[Data provided]:

►

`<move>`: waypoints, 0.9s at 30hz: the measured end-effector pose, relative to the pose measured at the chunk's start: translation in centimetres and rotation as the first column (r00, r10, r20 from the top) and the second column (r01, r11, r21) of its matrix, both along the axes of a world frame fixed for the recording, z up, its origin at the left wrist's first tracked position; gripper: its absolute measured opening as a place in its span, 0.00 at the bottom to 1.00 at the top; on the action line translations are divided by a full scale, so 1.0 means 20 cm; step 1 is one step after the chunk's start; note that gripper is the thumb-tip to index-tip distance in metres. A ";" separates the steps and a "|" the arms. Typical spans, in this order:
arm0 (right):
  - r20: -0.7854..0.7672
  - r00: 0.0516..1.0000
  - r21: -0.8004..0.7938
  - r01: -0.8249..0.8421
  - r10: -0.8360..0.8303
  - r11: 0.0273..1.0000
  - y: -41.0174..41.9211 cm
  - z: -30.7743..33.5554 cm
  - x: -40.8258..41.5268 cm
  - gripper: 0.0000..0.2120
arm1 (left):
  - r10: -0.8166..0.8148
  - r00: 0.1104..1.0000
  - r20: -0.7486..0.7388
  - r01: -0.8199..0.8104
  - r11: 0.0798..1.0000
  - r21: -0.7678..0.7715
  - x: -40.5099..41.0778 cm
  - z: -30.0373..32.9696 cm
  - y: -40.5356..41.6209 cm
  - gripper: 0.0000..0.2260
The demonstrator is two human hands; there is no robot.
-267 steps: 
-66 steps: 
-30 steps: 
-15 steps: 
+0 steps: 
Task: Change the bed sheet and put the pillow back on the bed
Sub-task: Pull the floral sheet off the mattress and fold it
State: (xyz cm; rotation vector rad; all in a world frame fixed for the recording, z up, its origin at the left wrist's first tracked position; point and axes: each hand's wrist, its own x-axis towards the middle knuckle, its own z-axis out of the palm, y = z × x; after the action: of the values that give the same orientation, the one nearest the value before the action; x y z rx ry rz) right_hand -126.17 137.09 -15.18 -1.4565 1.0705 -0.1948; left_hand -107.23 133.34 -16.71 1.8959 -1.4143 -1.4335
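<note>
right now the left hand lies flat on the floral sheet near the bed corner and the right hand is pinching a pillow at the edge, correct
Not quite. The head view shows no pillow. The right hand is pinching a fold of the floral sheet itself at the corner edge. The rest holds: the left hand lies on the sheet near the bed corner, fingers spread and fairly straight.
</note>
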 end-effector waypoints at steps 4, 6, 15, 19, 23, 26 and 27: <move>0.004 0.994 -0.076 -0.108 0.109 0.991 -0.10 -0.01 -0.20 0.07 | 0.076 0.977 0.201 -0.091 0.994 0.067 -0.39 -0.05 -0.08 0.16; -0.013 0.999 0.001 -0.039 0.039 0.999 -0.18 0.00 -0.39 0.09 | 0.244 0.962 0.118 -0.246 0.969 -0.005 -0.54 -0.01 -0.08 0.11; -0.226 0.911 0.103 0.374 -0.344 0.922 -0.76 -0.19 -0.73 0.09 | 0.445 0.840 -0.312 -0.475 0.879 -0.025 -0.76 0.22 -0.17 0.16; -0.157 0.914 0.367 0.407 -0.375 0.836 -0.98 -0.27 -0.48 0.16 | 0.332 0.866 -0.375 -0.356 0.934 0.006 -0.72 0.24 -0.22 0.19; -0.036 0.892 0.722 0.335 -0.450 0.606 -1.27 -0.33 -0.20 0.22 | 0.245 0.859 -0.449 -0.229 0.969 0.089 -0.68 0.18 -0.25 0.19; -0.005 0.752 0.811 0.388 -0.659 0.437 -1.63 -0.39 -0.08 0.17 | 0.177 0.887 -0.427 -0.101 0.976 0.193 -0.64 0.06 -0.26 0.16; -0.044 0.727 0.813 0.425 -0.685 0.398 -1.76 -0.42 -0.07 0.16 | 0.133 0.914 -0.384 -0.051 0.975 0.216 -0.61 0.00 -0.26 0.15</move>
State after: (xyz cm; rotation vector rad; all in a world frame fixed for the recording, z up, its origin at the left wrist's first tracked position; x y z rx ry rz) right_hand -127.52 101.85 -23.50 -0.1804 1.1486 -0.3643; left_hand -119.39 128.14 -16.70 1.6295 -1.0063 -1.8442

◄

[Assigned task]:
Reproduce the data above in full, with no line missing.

[Response]:
`<move>`: waypoints, 0.9s at 30hz: the measured end-effector pose, relative to the pose measured at the chunk's start: translation in centimetres and rotation as the first column (r00, r10, r20 from the top) and the second column (r01, r11, r21) of its matrix, both along the axes of a world frame fixed for the recording, z up, its origin at the left wrist's first tracked position; gripper: its absolute measured opening as a place in its span, 0.00 at the bottom to 1.00 at the top; on the action line translations are divided by a full scale, so 1.0 means 20 cm; step 1 is one step after the chunk's start; note that gripper is the thumb-tip to index-tip distance in metres. A ";" separates the steps and a "|" the arms. Typical spans, in this order:
arm0 (right):
  - r20: -0.7854..0.7672
  - r00: 0.0516..1.0000
  - r21: -0.8004..0.7938
  - r01: -0.8249..0.8421
  - r10: -0.8360..0.8303
  - r11: 0.0273..1.0000
  - y: -41.0174..41.9211 cm
  - z: -30.7743..33.5554 cm
  - x: -40.8258..41.5268 cm
  - gripper: 0.0000..0.2120
arm1 (left):
  - r10: -0.8166..0.8148
  - r00: 0.1104..1.0000
  - r20: -0.7486..0.7388
  - r01: -0.8199..0.8104
  - r11: 0.0798..1.0000
  - r21: -0.7678..0.7715
  - x: -40.5099..41.0778 cm
  - z: -30.0373..32.9696 cm
  - y: -40.5356..41.6209 cm
  - gripper: 0.0000..0.2260
The demonstrator is two human hands; there is no robot.
-267 steps: 
-66 steps: 
-30 steps: 
-15 steps: 
+0 steps: 
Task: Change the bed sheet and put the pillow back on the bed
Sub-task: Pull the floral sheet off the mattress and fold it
State: (xyz cm; rotation vector rad; all in a world frame fixed for the recording, z up, its origin at the left wrist's first tracked position; point and axes: each hand's wrist, its own x-axis towards the middle knuckle, its own z-axis out of the palm, y = z × x; after the action: of the values that give the same orientation, the one nearest the value before the action; x y z rx ry rz) right_hand -126.17 137.09 -15.18 -1.4565 1.0705 -0.1948; left_hand -107.23 133.34 -16.71 1.8959 -1.4143 -1.4335
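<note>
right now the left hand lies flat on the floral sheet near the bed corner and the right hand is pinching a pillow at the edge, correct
Not quite. The head view shows no pillow. The right hand is pinching a fold of the floral sheet itself at the corner edge. The rest holds: the left hand lies on the sheet near the bed corner, fingers spread and fairly straight.
</note>
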 end-effector waypoints at steps 4, 6, 15, 19, 23, 26 and 27: <move>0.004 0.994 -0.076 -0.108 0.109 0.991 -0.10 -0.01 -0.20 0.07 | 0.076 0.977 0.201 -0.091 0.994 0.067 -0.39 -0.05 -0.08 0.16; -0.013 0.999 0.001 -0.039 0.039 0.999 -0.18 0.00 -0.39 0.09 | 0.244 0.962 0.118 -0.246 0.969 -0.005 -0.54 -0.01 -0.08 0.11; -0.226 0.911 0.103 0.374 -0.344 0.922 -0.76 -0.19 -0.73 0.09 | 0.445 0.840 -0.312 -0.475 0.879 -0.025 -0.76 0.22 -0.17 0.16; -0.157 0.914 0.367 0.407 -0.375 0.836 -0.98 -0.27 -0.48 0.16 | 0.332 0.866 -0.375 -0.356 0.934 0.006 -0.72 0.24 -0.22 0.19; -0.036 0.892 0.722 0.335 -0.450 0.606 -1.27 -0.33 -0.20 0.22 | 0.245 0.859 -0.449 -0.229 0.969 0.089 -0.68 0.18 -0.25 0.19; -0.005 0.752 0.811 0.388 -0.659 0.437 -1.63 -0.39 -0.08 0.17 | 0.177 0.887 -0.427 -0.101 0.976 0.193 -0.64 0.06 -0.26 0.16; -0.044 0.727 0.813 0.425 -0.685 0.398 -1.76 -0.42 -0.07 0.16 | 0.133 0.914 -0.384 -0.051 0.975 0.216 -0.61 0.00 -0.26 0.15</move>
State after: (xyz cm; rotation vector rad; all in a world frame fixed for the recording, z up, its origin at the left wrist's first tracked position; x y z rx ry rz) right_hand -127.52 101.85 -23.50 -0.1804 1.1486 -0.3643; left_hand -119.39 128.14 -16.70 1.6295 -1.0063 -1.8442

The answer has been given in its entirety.